Facial recognition in China has become a common practice. Systems using them are used at airports, train stations, in shops and even in … public toilets. However, not everyone likes it and the debate about the right to privacy is intensifying in Chinese society. The more that facial recognition systems are part of a social trust system that rewards (or punishes) for specific behaviors. The full power of the social trust system will be noticeable this year, as every citizen in the country is to be covered.

Face recognition
Toilet paper only after scanning the face. To receive another piece of paper, users must wait nine minutes and perform another face scan. Is this crazy?

Suit for changing the verification method

Guo Bing, a professor of law from Zhejiang Sci-tech University, in April 2019 purchased an annual ticket authorizing him to enter the Hangzhou Safari Park.

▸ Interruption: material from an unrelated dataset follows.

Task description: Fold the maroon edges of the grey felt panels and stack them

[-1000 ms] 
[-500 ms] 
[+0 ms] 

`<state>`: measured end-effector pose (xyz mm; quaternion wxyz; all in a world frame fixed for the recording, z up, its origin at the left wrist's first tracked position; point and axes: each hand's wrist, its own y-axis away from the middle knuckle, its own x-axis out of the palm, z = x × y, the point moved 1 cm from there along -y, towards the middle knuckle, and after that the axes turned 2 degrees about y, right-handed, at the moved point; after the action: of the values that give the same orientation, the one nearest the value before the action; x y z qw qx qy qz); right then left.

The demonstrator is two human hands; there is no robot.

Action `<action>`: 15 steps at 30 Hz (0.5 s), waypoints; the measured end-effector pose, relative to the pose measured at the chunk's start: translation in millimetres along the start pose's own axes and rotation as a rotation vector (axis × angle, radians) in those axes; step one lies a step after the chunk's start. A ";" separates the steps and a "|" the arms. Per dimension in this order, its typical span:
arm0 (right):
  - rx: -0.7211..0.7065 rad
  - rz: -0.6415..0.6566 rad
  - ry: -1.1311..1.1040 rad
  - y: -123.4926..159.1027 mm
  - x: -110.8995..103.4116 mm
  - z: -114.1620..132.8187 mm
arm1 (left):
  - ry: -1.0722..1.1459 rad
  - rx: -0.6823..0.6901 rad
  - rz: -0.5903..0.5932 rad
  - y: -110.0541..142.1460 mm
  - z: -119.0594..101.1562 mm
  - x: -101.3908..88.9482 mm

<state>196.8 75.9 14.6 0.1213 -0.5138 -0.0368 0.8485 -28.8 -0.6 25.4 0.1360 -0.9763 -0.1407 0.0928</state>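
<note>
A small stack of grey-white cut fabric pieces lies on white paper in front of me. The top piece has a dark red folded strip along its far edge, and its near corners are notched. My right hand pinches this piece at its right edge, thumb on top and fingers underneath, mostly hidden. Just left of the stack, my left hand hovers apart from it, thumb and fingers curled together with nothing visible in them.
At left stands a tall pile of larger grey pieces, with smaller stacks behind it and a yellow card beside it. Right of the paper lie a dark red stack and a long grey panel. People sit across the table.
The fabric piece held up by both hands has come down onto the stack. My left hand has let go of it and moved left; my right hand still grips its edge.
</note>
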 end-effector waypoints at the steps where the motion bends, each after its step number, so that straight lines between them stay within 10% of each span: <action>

Originally, the entrance to the park consisted of scanning fingerprints. In October 2019, however, the park changed the verification method and introduced facial recognition. Guo Bing refused to scan the face and demanded a refund (about $ 190). The park refused. Guo Bing filed a lawsuit in which he emphasizes that his scanned image may fall into the wrong hands. The date of the hearing has not been set yet.

Online entries for this issue on the popular Weibo platform have received over 100 million views, and many users are calling for a ban on collecting such data.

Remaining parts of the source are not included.